→ Required action
Filter the records down to the lines that hold the word "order", and copy each of those lines.

→ The input
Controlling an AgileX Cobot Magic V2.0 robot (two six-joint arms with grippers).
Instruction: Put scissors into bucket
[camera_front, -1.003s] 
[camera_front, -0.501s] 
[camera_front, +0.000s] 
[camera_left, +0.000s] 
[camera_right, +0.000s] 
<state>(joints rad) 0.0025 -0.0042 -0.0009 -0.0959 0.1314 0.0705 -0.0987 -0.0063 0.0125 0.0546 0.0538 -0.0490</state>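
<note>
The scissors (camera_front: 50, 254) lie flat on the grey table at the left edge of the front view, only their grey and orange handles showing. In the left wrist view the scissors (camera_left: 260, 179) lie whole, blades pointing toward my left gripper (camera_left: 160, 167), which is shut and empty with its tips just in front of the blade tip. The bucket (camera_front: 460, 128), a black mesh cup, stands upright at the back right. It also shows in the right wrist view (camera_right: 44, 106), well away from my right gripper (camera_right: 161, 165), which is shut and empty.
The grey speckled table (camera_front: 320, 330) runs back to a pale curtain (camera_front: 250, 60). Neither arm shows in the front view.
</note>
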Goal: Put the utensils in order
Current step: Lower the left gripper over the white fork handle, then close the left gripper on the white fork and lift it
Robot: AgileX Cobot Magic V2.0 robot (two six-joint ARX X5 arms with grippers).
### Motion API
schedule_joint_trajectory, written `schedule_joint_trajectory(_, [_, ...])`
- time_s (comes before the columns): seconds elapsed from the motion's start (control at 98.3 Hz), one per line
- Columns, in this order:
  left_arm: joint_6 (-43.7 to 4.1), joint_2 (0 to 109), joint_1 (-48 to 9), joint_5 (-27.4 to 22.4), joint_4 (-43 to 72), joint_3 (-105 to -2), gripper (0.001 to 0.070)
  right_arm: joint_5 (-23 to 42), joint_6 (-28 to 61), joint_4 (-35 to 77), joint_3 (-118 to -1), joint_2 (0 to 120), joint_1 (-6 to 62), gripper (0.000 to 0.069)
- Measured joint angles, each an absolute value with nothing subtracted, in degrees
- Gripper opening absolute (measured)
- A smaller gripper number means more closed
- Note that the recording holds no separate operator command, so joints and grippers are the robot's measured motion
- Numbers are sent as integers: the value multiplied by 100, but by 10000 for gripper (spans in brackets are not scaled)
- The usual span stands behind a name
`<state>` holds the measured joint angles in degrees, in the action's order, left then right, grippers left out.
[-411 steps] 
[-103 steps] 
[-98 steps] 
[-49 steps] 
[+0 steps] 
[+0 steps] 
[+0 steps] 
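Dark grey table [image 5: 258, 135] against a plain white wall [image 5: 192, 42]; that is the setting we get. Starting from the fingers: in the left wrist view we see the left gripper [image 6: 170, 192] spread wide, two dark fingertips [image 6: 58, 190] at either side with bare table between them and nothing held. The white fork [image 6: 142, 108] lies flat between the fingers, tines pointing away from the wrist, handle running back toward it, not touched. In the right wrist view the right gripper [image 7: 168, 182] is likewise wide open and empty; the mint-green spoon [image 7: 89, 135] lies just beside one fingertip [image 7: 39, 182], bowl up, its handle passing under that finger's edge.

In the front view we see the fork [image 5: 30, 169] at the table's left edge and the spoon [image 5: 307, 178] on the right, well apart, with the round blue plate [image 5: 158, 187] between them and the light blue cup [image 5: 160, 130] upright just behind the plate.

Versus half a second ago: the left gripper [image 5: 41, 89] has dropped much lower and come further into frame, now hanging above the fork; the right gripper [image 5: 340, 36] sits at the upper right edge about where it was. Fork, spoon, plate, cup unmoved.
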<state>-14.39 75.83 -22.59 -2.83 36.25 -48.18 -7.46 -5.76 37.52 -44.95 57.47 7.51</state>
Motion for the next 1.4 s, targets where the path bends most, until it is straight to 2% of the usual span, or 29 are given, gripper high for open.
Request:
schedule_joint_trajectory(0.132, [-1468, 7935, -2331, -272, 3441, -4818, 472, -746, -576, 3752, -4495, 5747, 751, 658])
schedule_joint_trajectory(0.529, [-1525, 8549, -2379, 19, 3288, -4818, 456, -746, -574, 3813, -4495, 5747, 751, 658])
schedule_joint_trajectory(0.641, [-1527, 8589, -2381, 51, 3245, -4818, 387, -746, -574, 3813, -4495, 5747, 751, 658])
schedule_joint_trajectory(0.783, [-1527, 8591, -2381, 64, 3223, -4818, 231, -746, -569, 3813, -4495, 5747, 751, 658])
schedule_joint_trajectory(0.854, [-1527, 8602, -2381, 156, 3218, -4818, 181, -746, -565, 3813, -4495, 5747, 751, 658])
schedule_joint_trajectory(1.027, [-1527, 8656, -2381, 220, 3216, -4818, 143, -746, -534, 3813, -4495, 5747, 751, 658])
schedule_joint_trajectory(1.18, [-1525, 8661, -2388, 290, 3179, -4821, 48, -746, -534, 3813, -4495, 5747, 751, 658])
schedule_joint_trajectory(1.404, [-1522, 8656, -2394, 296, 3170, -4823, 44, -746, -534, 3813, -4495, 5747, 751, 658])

→ Written answer
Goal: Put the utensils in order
- Columns, in this order:
`<state>` holds the measured joint angles in degrees, in the action's order, left then right, grippers left out.

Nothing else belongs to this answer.